The phone rang, waking me from deep morning slumber. Naturally, I don’t pick up, though when I see the number my heart skips a beat.
It’s my college roommate. She never calls me. In the past decade since graduating, our lives took very different paths. The only times I hear from her are for celebrations or deaths. She called me for her engagement, marriage, baby one, and baby two. What else could be left – it must be sobering news.
Sure enough, a text message follows: “Give me a call as soon as possible.”
We’d been randomly assigned as roommates our freshman year, two naïve Muslim girls who bonded immediately and spent the next four years exploring our American Muslim identities and boundaries. By the time adulthood rolled around, I was on my way to DC to be a political activist, and she was going on rishtas with eligible Arab men selected by her mother. She was the first of our college circle to get married. We drifted apart, reconnecting only for significant life events.
I braced myself, and called her back as soon as I was coherent. “How are you?” I asked tentatively. “How is the family?”
“Everyone is great,” she replied, suspiciously cheerful. “So… at my son’s school, he has a lot of Bangladeshi friends. And I was talking to one of the mothers and she has a brother….”
“Are you serious?” I replied incredulously.
“He’s in entertainment – law, or accounting or something. A couple years older than you. Never been married. How about I set up a tea, and you can come over, and I can invite them over and you all can meet?”
“I thought someone had died,” I responded, deadpan.
“Isn’t this a better call than that?” she responded jovially.
“Well…” I reluctantly humored her. “Have you at least seen him?”
“He has a job, and he’s breathing,” she snapped.
“I’m not even asking for a photo or what he looks like! I’m just asking if, at minimum, you’ve seen him!”
“You’re being too picky.”
+++
Being single in your thirties is the equivalent to strangers rubbing pregnant women bellies, a single friend told me recently. It’s out there, and when people see it, they feel compelled to reach out and touch it, without waiting for an invitation. They invade her personal space, completely ignoring the fact that their touch is uninvited by the mother in question. But she has to grin and bear it because the groper only has “good intentions.”

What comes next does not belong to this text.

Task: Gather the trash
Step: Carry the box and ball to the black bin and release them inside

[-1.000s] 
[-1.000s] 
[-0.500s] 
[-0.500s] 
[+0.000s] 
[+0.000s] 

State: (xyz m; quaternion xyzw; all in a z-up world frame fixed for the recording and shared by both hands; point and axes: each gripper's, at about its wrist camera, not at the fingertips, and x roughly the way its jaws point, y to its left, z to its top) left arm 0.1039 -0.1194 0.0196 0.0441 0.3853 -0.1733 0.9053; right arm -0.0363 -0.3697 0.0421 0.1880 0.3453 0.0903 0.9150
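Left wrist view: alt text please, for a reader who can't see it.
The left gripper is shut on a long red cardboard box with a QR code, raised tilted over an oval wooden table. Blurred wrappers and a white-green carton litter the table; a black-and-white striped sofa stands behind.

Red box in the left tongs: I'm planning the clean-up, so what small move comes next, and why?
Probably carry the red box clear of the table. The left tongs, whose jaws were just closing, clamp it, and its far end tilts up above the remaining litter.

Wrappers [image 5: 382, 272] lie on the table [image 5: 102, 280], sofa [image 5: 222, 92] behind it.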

The most uncomfortable thing about being single in your thirties is how society and other people see you. It’s slightly more urgent and nasal than the messaging received as a single twenty-something. There is this tone of desperation in their voice when they ask you, “Is there anyone special in your life?” Which kicks off a rant on how important it is to have companionship, followed by, “Allah made someone for everyone,” and wrapped up with “…maybe you should try online dating.”
These conversations are often one-sided, with little actual input from the single person in question.

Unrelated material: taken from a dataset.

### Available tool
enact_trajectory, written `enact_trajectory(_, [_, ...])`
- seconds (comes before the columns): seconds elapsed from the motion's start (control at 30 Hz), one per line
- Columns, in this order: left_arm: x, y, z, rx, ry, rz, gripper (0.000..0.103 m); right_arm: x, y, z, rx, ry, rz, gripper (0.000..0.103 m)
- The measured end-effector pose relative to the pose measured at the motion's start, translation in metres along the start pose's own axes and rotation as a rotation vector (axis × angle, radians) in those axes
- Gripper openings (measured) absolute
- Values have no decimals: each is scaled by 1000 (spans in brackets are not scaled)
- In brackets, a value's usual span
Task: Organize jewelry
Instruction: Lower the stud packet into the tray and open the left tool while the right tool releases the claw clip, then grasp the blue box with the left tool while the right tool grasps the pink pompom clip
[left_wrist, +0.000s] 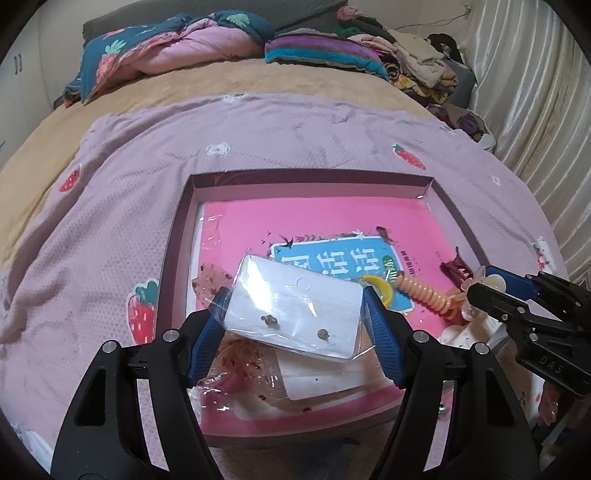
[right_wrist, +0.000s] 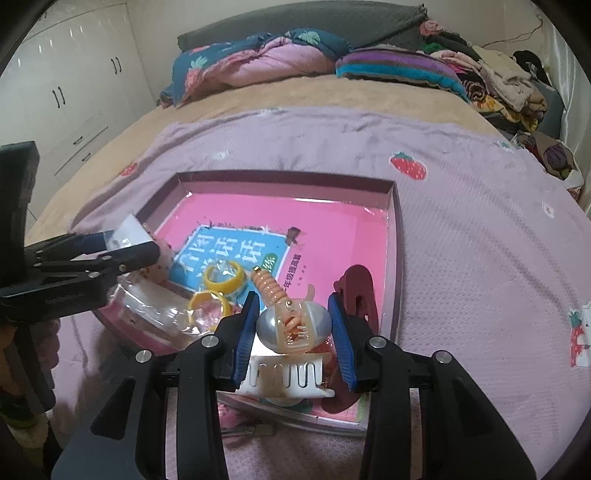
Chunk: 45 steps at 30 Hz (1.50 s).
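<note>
Two grippers loaded, both over the tray. Our left gripper (left_wrist: 295, 317) has its blue pads on the short edges of an earring card (left_wrist: 295, 310), a white card in a clear sleeve carrying two small studs. It sits tilted, above the near left part of the tray (left_wrist: 173, 236). Our right gripper (right_wrist: 291, 328) is clamped on a peach hair claw (right_wrist: 293, 326) with pearl-like domes on its sides; the jaws stand narrow and the pads touch both domes.

Moving outward from the right gripper: a white claw clip (right_wrist: 284, 373) lies just under the fingers at the tray's near edge, a dark red clip (right_wrist: 356, 295) just beside the right pad, and an orange spiral hair tie (right_wrist: 269, 288) ahead of the held claw. Two yellow rings (right_wrist: 223, 277) in clear wrap sit to the left, near more clear packets under the left gripper.

Tray is a shallow box lid with a pink book (left_wrist: 314, 229) lining the bottom, resting on a lilac strawberry blanket (left_wrist: 110, 203) on the bed.

Progress, as we judge it: well along. Most pieces visible are already inside the tray, clustered at the near end. We see no loose jewelry on the blanket. What's left looks like setting down the card and the peach claw. Contents lie in a heap, not sorted, so some tidying may remain.
</note>
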<state>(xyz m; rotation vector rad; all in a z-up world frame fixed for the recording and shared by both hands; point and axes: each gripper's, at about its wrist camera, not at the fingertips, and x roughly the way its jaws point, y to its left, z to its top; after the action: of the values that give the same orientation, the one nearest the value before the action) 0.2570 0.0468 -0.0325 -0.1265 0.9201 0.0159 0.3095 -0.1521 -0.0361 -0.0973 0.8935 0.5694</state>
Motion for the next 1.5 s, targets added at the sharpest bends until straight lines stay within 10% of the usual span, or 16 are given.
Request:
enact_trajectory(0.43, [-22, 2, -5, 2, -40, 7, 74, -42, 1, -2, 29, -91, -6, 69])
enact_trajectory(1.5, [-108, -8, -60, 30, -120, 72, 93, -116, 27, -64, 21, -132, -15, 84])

By the time you are in 30s, your singleness is “pathologized”, as noted by Sara Eckel in her book, “It’s Not You: 27 (Wrong) Reasons You’re Single.” And I totally concur. No longer are you the cute, independent 20-something girl that just needs to find the right man who will respect and love you for all your qualities: “You just keep being you, and The One will come along.”
In your 30s, especially if you’ve been relatively unattached most of your grown life, the narrative shifts dramatically. Suddenly, there must be something wrong with what you are doing. Or, maybe, there is something wrong with you.
“Maybe you should tone it down and not be so vocal about your politics”
“Have you thought about really trying to put yourself out there? Try a little harder?”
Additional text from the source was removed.